BOC, CCB and the central People's Bank of China, which is said to have co-ordinated the transactions, all declined to comment, according to Thursday's China Daily.

The deal, signed on Tuesday, will help the two banks clean their balance sheets. Both are racing for stock market listing. Listing schemes are seen as crucial in enhancing financial strength and efficiency of the State banks, which are busy preparing for competitions from foreign rivals. The country is scheduled to fully open its banking sector by the end of 2006 according to the country's commitments to join the World Trade Organization.

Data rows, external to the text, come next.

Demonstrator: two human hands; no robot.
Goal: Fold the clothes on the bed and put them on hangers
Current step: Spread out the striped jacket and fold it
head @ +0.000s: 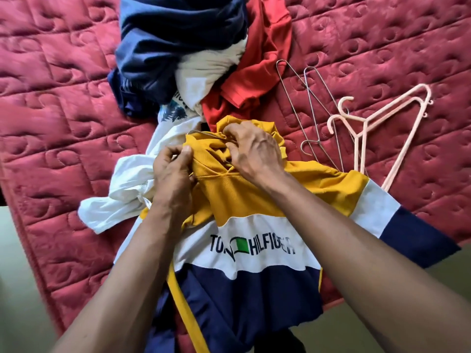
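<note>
- Gripping the bunched yellow collar of the striped shirt [254,200], our right hand [254,149] has its fingers curled tight into the cloth.
- Our left hand [173,169] pinches the collar's other side between thumb and bent fingers; a thin wire [197,132] shows at the collar just beyond it, and we cannot tell whether the fingers hold it too.
- The shirt, yellow over white over navy, lies across the near edge of the bed [63,98], with its navy hem hanging past that edge.
- A crumpled white garment [122,189] lies touching the shirt on the left, close to the near edge.
- Farther in, toward the far edge, we see a heap: a navy garment [178,47], a white printed top [204,72] and a red garment [265,59], the red one reaching the shirt's collar.
- Wire hangers [313,108] and pink hangers [369,128] lie flat just right of our right hand, the pink ones partly under the shirt's sleeve.
- Bare quilt spreads toward the left edge and beyond the hangers toward the right edge.
- Pale floor [15,276] shows past the near edge.
</note>
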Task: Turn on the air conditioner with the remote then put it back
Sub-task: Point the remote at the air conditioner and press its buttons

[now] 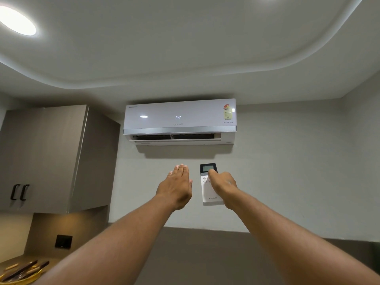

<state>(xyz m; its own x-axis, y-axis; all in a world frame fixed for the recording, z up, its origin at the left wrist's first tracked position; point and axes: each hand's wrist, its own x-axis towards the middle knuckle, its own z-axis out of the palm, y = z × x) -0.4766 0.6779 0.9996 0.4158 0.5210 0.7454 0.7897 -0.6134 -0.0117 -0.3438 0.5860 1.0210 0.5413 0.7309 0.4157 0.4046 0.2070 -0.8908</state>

Of the total loans in the transaction inked on Tuesday, loans worth 149.8 billion yuan (US$18 billion) are from the BOC and the remaining are from CCB, according to the newspaper.

Cinda will buy the loans at 30 per cent of the loans' book value, a Cinda spokesperson said.

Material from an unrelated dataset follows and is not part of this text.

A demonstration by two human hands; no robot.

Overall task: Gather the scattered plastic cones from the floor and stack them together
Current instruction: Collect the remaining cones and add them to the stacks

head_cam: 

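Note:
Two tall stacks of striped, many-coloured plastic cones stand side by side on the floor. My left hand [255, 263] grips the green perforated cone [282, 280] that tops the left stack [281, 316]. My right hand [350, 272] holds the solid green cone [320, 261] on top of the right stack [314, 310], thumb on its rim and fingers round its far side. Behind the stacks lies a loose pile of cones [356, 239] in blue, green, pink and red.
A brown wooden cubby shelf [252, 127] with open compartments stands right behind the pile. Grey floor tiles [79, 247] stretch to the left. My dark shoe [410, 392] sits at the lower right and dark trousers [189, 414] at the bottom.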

Cinda won the deal in a bidding also participated by three other asset management companies: Huarong, Orient and Great Wall. The four were created in 1999 to treat the bad loans of the four big State banks. The asset management companies acquired 1.4 trillion yuan (US$168 billion) of bad loans in 1999 from the Big Four to improve their asset quality.

Last year, BOC, the country's foreign exchange bank, and CCB, the main property lender, were picked by the government as forerunners in shareholding reform. As a result, the two banks received a US$45 billion government bail-out at the end of 2003.

In May, CCB sold US$483 million worth of bad debt to foreign investors such as Morgan Stanley and Deutsche Bank in the first deal of its type.